Re: Seneka Rootkit with TDSServ

Stu — Thu, 11 Dec 2008 06:28:29 GMT

Great work Quads. Good to see your passion to help out the people around the forum

Re: Seneka Rootkit with TDSServ

Quads — Thu, 11 Dec 2008 06:43:16 GMT

Hi Julz

"msqpdxserv.sys" indeed belongs to W32.Tidns,and is in the TDSS family ( Norton detects as Tidsserv!inf), It spreads by removable drives (flash Drive etc) This bug also redirects your browser.

Please use the instuctions in the first post as you were doing, Disable msqpdxserv.sys, reboot, Uninstall .......................... SDfix instuctions, then the 3rd at the Bottom SuperAntispyware Free Prerelease....................................

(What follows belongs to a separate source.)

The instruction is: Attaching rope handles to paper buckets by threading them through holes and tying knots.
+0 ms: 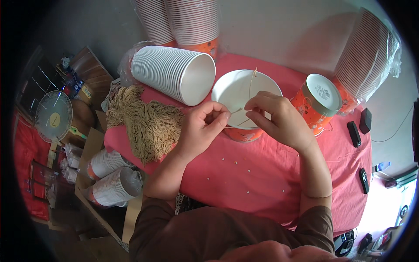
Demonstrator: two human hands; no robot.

You can report back after all that.

Quads

Re: Seneka Rootkit with TDSServ

Quads — Thu, 11 Dec 2008 06:46:05 GMT

Hi Stu

It's actually enjoyable helping people, and sometimes more research and tinkering is needed than other times,

But then again you are the Guru, so you must be the same.

Quads

Re: Seneka Rootkit with TDSServ

Stu — Thu, 11 Dec 2008 06:47:52 GMT

Quads wrote:
Hi Stu

It's actually enjoyable helping people, and sometimes more research and tinkering is needed than other times,

But then again you are the Guru, so you must be the same.

Quads

Please don't tell anyone ;)

Re: Seneka Rootkit with TDSServ

Quads — Mon, 15 Dec 2008 05:14:35 GMT

Part of the TDSServ (which variant?? and how much of it?? for the change) has been added to SuperAntispywares definitions as,

"Rootkit.TDSServ/Fake"

Also whether you have to still do any of the steps in the first post, don't know.

Quads

Re: Seneka Rootkit with TDSServ

mmetzger — Fri, 02 Jan 2009 23:08:13 GMT

There's a new version of the Seneka rootkit out - it doesn't seem to be hiding in the "non-plug and play" drivers section anymore. (I've killed the Seneka / TDSServ rootkit described by Quads a few weeks ago.)

Symantec endpoint protection catches it...sort of. It finds

"Trojan.Vundo" (Deleted but restart required)

"Backdoor.Tidserv!inf" Unable to do anything because a process or server is using it - the file was seneka4cbd.tmp.

"Trojan.Adclicker" deleted

"Downloader.MisleadApp" deleted.

So, after a restart, it can't find any sign of Backdoor.Tidserv!inf or any new trojans. In fact, the system seems fine. Except...if you try to go to symantec or any other security-related websites, it's unable to connect. (Tracert shows that the system is just trying to talk to 127.0.0.1 instead of going to the actual websites.) So, this is the same thing that Seneka/TDSServ did, but Quads' steps no longer apply. Any thoughts?